Literacy for a New Generation
July 31, 2008
(Amit Shah, a long-time publishing executive based in Somerville, Massachusetts, is an avid reader of print newspapers, magazines, books, blogs, and anything else written with verve and wit. This is his first post for PhilanTopic.)
Sunday's front-page article in the NY Times ("Literacy Debate: Online, R U Really Reading?") has already generated more than 180 posts. That there's interest in the topic should come as no surprise. The debate reflects the enormous changes that have occurred over the last ten years with respect to how we access information; what the meaning of "literacy" is in the 21st century; and what yardsticks we use to determine who is and is not literate. If, like me, you've spent a good portion of your career working for textbook publishers, have teenagers of your own, and have derived joy every day of your life from books, magazines, and newspapers, your interest in the topic is especially keen.
It also should come as no surprise that the single biggest issue today in any classroom in the country (and that includes college classrooms) is the inability of too many students to effectively decode text and glean information from age-appropriate materials. Or, as many of the teachers I have worked with put it: "My kids don't read; won't read; can't read.” Indeed, Isabel Beck, a professor in the Department of Instruction and Learning at the University of Pittsburgh and one of the most-respected reading researchers in the nation, has said that most students leave a text without any understanding of the author's intent or ideas.
Understanding and deriving meaning from texts is not only key to the enjoyment of literature -- it is an essential skill for anyone who hopes to succeed in the 21st century knowledge economy. But first you have to get people to read. Not just road signs and short informational pieces but narratives of various complexity.
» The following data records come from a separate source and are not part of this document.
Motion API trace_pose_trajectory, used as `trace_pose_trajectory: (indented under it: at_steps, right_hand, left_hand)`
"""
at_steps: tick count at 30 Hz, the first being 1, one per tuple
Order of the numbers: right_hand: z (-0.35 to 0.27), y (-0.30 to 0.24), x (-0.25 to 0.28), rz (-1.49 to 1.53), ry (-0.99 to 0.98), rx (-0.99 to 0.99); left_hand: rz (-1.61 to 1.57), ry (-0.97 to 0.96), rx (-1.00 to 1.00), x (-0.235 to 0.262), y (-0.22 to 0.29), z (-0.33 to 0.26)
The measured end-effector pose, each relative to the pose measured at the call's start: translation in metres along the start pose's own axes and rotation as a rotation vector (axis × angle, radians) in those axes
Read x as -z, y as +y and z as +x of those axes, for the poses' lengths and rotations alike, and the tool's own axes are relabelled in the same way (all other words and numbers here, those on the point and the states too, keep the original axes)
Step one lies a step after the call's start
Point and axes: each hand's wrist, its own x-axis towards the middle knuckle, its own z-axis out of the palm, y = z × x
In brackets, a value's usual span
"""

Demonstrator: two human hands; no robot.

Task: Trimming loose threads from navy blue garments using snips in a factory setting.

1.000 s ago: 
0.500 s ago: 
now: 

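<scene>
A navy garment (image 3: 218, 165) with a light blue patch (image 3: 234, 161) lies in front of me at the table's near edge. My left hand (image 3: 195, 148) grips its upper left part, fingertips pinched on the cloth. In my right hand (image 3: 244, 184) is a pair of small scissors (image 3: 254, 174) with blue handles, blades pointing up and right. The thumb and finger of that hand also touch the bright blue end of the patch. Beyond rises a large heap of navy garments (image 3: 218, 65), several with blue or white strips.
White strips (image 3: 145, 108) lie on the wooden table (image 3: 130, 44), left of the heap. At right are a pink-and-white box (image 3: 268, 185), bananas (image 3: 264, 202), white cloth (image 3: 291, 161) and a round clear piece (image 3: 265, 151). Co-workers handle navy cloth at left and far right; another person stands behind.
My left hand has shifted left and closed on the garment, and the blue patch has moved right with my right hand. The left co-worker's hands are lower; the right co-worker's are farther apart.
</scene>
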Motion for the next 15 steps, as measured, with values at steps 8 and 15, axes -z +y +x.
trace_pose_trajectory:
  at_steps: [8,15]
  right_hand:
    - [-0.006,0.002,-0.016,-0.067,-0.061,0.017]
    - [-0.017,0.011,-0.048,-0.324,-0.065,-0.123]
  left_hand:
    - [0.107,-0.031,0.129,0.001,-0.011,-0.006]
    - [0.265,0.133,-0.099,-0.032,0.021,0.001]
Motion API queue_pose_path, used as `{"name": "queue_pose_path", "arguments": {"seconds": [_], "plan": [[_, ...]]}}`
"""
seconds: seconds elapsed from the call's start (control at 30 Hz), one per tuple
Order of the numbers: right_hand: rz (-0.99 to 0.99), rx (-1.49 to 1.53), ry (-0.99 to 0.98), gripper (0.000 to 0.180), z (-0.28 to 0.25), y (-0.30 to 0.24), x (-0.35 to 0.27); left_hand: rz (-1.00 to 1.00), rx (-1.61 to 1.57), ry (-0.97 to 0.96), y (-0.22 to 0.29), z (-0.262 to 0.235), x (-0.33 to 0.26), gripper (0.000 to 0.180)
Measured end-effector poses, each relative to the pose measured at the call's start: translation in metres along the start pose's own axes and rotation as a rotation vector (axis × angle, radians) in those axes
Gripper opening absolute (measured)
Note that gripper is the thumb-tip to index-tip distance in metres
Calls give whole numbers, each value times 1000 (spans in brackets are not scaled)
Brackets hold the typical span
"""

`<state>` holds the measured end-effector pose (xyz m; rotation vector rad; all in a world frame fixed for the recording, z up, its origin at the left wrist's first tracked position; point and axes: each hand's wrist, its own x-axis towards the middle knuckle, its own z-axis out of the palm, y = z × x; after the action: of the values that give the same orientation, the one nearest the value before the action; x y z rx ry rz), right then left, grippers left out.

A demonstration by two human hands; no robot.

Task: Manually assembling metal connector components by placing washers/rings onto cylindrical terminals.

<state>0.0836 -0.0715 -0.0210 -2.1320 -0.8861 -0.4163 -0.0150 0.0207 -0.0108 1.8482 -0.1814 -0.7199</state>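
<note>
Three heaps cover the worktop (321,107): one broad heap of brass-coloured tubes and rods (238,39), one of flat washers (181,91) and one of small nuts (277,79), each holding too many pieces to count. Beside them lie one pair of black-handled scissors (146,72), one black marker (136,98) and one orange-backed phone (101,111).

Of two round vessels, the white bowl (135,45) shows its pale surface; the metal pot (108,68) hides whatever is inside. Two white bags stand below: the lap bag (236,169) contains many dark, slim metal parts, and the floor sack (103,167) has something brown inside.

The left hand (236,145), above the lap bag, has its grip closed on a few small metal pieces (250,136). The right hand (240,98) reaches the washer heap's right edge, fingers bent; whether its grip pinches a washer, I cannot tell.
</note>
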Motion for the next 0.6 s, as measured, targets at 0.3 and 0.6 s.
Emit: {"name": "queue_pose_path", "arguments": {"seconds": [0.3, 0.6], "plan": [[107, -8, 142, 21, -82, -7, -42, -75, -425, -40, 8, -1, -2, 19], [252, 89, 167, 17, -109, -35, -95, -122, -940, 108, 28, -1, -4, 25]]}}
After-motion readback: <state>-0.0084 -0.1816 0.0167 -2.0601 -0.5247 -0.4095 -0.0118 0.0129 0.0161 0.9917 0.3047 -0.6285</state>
It's not clear, however, that the digital media tools increasingly used to convey information and ideas -- text messaging, blogs, Twitter, PowerPoint, etc. -- provide the "keys to the kingdom" -- the ability to analyze, synthesize, compare, and evaluate ideas and draw inferences -- in the same way or as effectively as frequent exposure to print texts did for earlier generations. And while state, district, and private school curricula standards have started to specify proficiency levels for various types of informational texts, digital as well as print, the jury is out with respect to whether standards-based curricula can create proficient readers through strict adherence to text-based outcomes (i.e., paper-and-pencil tests).
At the same time, the literacy debate in pedagogical circles has already moved to the next stage: Defining and encouraging "21st century literacies." Or, as Sara Kajder, assistant professor at Virginia Polytechnic Institute, puts it: "[We need to expand] the technology toolset students use as readers and writers....We must teach them how to synthesize a range of texts that appear on a screen at lightning speed and communicate to authentic, wired, global audiences with the explosion of new tools, modes, and media now made readily accessible by Web 2.0."
The fact that standard secondary school literature anthologies contain graphic novel selections of a classic such as Beowulf simply underscores what many of us already knew: There are many ways to teach students about archetypes and epic heroes. Whether they are "writing" via digital storytelling formats, creating summaries via electronic portfolios, comparing hip-hop lyrics with poems by Langston Hughes, today's readers are indeed reading. And that gets to the key issue of literacy in the 21st century: Using any and every tool at hand to get students to engage with literature and complex texts. We need to do more of it.